Thomas Merton wrote in the 1950s and 60s, yet his words could have been penned yesterday.  Such is the vision of the prophet and, unlike most of those we read, he lived in our same culture, spoke our language and grew up somewhere in the American middle class.  His ideas on engagement, activism, politics, the vast emptiness of the public mind, the use of language as violence, the supine sloth that lurks in each of us, the struggle with how, exactly, to engage with a world that seems to be spinning ever-more hysterically into insanity, our death wish in how we deal with the environment, international relations, our neighbor – all seem so prescient and present. 

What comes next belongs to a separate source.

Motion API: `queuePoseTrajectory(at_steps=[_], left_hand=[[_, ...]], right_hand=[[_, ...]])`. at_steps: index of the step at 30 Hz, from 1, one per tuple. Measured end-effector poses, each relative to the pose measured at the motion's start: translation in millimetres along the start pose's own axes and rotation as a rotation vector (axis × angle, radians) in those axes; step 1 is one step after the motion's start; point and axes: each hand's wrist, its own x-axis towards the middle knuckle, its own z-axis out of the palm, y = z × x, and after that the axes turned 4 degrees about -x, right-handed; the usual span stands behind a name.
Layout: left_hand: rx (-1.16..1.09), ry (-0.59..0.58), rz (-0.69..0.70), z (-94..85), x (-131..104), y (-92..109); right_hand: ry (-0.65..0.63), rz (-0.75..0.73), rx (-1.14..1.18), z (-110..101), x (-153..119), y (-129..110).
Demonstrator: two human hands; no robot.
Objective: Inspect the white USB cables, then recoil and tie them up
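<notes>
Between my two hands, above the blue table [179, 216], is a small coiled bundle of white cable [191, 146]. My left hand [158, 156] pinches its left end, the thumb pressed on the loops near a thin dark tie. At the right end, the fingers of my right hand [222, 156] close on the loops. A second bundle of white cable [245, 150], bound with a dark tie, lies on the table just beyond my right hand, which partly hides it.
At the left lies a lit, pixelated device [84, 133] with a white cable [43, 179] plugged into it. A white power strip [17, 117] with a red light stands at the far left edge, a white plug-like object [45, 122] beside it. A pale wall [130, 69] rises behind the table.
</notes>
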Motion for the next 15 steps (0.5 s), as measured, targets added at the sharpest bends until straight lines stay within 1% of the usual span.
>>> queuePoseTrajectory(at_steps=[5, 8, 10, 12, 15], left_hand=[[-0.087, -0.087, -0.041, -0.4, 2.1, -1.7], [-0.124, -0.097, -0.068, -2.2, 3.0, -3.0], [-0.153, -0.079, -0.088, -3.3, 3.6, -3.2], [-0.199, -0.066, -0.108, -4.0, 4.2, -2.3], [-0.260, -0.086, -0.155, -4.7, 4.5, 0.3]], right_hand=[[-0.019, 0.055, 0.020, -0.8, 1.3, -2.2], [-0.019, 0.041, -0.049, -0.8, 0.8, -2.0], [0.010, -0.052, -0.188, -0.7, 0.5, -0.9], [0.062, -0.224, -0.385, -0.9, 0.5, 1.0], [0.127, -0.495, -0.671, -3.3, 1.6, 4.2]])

Merton was only the second of our mytics who dealt directly with our social compact: our need, as
humans, to engage with the world.  Of course, Merton more than our other social mystic (Marcus Aurelius), struggled with how best to engage.  His push/pull with social obligation brought a saying by one of his favorite thinkers, Chuang Tzu, to mind:
Great truths do not take hold of the hearts of the masses. And now, as all the world is in error, how shall I, though I know the true path, how shall I guide? If I know that I cannot succeed and yet try to force success, this would be but another source of error. Better then to desist and strive no more. But if I do not strive, who will?
But in his struggle to understand his own path, and his assurance that all humans are inconsistent, inconstant and struggling (just like us!), his writing made it feel “O.K.” to be human.  Even the best among us have guilt and failure larded through our lives.  And at the core, all of us need some portion of public approval, even if we sacrifice Truth to get it from the surrounding people in our lives and society in general.  It is part and parcel of our struggle, and our inevitable failure to be perfect human beings.

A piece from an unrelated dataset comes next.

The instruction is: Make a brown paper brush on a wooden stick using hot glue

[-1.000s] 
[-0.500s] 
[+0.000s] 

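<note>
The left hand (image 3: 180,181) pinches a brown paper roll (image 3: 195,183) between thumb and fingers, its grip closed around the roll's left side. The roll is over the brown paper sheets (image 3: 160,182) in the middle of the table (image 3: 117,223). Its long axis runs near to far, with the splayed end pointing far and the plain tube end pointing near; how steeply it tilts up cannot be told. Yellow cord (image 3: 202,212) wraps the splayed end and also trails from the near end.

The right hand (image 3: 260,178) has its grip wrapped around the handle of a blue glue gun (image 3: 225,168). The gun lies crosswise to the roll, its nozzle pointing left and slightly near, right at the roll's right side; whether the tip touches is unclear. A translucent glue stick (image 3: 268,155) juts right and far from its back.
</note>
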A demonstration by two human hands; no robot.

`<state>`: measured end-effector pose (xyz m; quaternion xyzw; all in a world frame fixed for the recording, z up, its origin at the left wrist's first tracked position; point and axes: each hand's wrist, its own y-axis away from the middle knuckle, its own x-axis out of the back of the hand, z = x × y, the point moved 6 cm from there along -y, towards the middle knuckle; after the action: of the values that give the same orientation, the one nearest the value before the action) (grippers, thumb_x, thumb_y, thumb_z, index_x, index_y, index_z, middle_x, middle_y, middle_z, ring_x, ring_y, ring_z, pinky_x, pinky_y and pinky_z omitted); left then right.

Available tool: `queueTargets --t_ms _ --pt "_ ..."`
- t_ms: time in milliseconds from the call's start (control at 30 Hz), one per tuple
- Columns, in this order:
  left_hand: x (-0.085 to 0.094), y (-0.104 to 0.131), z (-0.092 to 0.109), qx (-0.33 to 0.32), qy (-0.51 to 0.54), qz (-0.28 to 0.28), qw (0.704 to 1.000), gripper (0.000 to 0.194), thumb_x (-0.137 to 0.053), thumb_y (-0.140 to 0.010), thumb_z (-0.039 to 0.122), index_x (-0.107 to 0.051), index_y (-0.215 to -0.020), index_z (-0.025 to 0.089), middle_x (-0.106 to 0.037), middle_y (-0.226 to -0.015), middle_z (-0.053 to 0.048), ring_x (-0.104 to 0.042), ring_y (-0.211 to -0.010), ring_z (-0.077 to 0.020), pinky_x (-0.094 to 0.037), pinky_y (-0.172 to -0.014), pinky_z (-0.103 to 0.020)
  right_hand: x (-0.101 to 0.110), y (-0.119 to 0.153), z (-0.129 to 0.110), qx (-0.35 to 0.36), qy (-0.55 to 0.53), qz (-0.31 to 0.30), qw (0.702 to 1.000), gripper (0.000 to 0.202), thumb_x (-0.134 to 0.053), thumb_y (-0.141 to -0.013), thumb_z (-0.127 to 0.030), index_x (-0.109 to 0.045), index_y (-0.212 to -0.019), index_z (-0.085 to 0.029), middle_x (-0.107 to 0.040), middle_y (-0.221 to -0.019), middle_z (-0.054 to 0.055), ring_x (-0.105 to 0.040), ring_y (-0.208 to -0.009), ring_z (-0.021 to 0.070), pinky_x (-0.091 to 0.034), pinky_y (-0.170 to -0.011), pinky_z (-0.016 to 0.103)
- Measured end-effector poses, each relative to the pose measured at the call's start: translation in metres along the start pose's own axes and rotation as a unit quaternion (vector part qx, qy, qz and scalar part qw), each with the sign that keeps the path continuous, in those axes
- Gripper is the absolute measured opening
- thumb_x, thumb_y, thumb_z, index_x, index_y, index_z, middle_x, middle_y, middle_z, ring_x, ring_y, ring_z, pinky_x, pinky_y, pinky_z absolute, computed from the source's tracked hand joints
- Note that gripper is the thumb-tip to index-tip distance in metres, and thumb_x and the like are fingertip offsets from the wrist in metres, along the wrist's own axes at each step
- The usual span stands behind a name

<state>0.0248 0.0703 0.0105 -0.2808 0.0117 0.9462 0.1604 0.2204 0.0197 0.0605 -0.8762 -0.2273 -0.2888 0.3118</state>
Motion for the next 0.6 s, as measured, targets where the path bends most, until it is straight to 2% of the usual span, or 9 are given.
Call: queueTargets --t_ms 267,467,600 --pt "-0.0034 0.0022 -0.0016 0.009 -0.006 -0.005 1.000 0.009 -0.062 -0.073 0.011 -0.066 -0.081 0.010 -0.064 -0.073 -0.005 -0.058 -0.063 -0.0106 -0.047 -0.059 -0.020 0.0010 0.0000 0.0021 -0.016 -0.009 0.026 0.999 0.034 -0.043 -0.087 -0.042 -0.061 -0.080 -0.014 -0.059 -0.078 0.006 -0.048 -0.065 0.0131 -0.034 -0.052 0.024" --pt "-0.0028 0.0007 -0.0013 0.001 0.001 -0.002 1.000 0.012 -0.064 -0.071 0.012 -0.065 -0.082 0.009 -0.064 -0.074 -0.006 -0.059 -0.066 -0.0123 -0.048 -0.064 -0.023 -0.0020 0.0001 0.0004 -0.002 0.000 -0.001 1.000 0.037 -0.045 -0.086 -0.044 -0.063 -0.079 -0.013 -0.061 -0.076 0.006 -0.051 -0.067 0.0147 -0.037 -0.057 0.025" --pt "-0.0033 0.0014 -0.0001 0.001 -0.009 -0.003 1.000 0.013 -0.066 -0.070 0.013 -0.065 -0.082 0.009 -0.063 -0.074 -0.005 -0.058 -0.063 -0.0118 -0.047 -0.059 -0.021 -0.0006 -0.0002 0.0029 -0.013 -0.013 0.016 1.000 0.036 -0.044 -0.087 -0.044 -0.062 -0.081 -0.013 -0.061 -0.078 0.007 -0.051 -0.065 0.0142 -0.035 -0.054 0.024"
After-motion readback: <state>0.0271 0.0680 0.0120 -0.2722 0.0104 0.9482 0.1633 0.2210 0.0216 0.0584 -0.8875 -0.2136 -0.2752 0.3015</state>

We talked of Merton himself – his personal failures and inconsistencies.  Merton, depressive and socially insecure, had a love affair with a much younger woman, cut it off and then died under dubious circumstances, which might have indicated suicide (after having taken a first-class flight!) in Thailand:
He fell in love (at 53) with 19-year-old Margie Smith. It was a situation which was obviously provoking an acute inner crisis in Merton who was perceived to be in a mid-life fling with a young woman. On Saturday, June 11th, 1966 Merton, by now back at Gethsemani, arranged to “borrow” the Louisville office of his psychologist, Dr James Wygal, to meet Margie, where they drank a bottle of champagne and became intimate.
None are immune from imperfection – but at what point do these most human “foibles” become disqualifying?  Look too deeply into the private lives of any of our heroes – be they mystical, political, athletes etc. – and we are sure to grow disappointed, and often disgusted.
Mystic with a Trench Coat
Merton struggled with happiness.  If one grows happy, does this simply mean they have “given in,” supine accomplices to a world rife with injustice, hatred and pride? Is happiness, in and of itself, an admission of guilt?  And if we are not to be happy, then what struggle is “worth” it?  What kind of war should we be fighting, and with what armaments? 

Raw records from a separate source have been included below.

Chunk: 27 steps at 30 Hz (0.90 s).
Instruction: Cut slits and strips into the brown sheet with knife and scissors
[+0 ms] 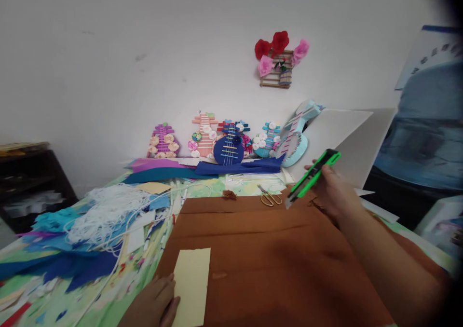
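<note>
My right hand (334, 189) is closed around a green utility knife (314, 176), raised over the far right part of a brown sheet (260, 250). The knife's blade points down and to the left, apart from the sheet. At the near left, my left hand (154, 300) grips the left edge of a pale yellow card strip (193, 283), which lies on the brown sheet. Its fingers are bent and the thumb rests along the strip. Gold-handled scissors (270, 197) lie at the sheet's far edge, beside a small crumpled brown scrap (229, 195).
Tangled white cord (108, 213) and blue paper pieces (61, 266) cover the table's left side. Along the wall stand several decorated instrument-shaped crafts (229, 146). White boards (347, 139) lean at the right, near a large water bottle (427, 124). A dark shelf (32, 182) stands left.
</note>
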### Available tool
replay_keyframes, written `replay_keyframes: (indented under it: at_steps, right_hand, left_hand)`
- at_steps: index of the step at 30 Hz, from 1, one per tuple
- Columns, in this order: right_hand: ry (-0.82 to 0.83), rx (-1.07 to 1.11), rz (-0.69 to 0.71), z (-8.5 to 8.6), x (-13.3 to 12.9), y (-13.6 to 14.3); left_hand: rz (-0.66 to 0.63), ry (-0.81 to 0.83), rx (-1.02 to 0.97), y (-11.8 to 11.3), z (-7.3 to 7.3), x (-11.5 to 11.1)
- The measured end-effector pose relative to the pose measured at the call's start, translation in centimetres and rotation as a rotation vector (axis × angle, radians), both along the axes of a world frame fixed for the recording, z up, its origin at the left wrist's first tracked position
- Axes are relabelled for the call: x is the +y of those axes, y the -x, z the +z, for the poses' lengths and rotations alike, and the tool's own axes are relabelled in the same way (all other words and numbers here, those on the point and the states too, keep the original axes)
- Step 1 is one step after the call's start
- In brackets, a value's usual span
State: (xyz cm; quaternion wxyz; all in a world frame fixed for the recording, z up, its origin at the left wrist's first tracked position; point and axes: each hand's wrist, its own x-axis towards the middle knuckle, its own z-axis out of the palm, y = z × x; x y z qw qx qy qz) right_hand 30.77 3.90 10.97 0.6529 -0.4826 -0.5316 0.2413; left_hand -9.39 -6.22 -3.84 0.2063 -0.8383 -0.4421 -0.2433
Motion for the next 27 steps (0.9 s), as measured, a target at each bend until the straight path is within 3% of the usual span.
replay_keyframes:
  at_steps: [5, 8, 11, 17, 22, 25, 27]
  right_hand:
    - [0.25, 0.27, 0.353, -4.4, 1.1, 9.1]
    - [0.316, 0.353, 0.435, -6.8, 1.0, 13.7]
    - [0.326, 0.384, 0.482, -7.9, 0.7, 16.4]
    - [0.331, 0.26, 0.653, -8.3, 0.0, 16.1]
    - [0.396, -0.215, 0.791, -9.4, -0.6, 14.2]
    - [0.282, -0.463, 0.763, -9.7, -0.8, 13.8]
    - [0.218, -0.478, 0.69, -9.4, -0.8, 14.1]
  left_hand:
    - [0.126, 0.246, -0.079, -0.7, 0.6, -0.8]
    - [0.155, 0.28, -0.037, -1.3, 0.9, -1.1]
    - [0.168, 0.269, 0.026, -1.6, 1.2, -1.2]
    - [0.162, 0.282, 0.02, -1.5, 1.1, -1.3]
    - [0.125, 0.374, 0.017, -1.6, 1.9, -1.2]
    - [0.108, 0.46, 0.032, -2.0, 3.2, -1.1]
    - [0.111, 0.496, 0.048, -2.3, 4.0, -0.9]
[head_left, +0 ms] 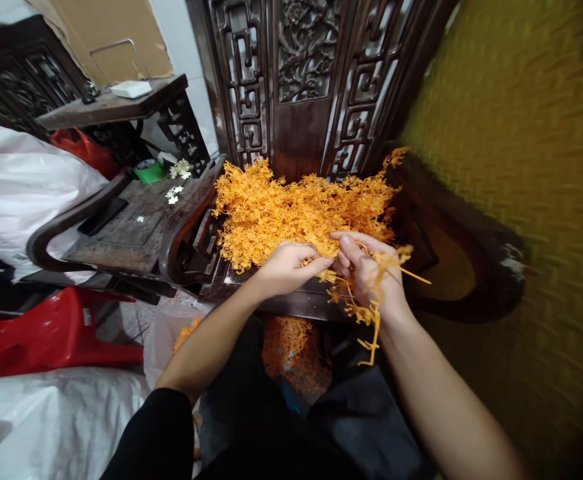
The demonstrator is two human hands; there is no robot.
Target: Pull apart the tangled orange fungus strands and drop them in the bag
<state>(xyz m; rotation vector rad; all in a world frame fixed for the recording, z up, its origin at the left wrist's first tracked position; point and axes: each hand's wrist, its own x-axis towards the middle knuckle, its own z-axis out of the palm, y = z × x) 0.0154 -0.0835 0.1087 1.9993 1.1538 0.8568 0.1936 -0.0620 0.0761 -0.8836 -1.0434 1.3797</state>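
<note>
Heap of bright orange, finely branched, plastic-looking sprigs (301, 207) lies across the seat of a dark carved wooden chair (304, 137), piled against the backrest and reaching close to the front edge. Right hand (371, 273), bare: thumb and forefinger pinch a loose orange, thin-stemmed branching sprig (374, 319); one straight stem juts out past the wrist side, while a forked end hangs below the hand, beyond the seat edge. Left hand (291, 267), bare: thumb and fingers drawn together just beside the right fingertips; cannot tell whether anything is pinched between them (the fingers hide the spot).

Risks, as judged. (1) Snagging: the hooked twigs could catch in the heap, so a sharp pull might drag neighbours along. (2) Breakage: stems look thin, and bending or twisting at a fork could snap one. (3) Loss over the edge: the dangling end is unsupported; a slackened right pinch would likely let the sprig drop toward the lap or the clear bag-like container with orange pieces (296, 353) below the seat. (4) Spill: a forearm brushing the heap's front left corner could push loose sprigs off.
</note>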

Merton spoke convincingly of retaining one's sense of self, one's own thoughts and points of view.  Too many struggles – whether for good or ill, as activists or nativists – simply efface the individual in a program of slogans, propaganda and other people’s desires.  Sometimes, true struggle takes place on the human plane – as amongst a few people gathered quietly in a room in the Lower East Side, struggling toward some Truth, while the world itself careens by outside the darkening windows.  After all, Merton noted:
Genuine dissent must always keep a human measure. It must be 
free and spontaneous. The slighter gestures are often the more 
significant, because they are unpremeditated and they cannot 
be doctored beforehand by the propagandist.
It is best not to join a program or a movement.  The messages concerning the “correct” path resides within, and must be plumbed and respected.  And even then, these messages can appear confusing, contradictory and unclear.  Such is our life.
Echoing the Baghavad Gita, we are to act without becoming lost in the group or action.  Act for ourselves, inspired by personal need and experience.  Armies, politics, the church – these create systems which overwhelm, snuffing out the individual.  This kind of uncritical following represents the antithesis of mystical yearning.
But still.  How to apply these ideas to our banal lives, the day-to-day, the myriad of confusing interactions which come at us everyday?  What, exactly, is Merton asking us to do?  One participant noted that he seemed more like a mystical cartographer (a beautiful image!), mapping what the spiritual world looks like, with all its peaks and valleys, rivers and oceans, yet not providing a clue as to how to manage our way through the terrain.
Given our current political travails, we talked of how Merton’s ideas apply to our struggle with “otherness” and “sameness,” “us” and “them.”  How do we obliterate (within ourself) the sense of people being “different,” even categorically so?  For myself, I have always thought of my embedded racist thoughts and feelings as similar to alcoholism: I have to be ever-vigilant of my own prejudices, and even then, must be aware of how easily I can slip back into the illness.  We are conditioned to see “otherness” – it is human nature.  Overcoming this is a lifelong struggle, at least for me.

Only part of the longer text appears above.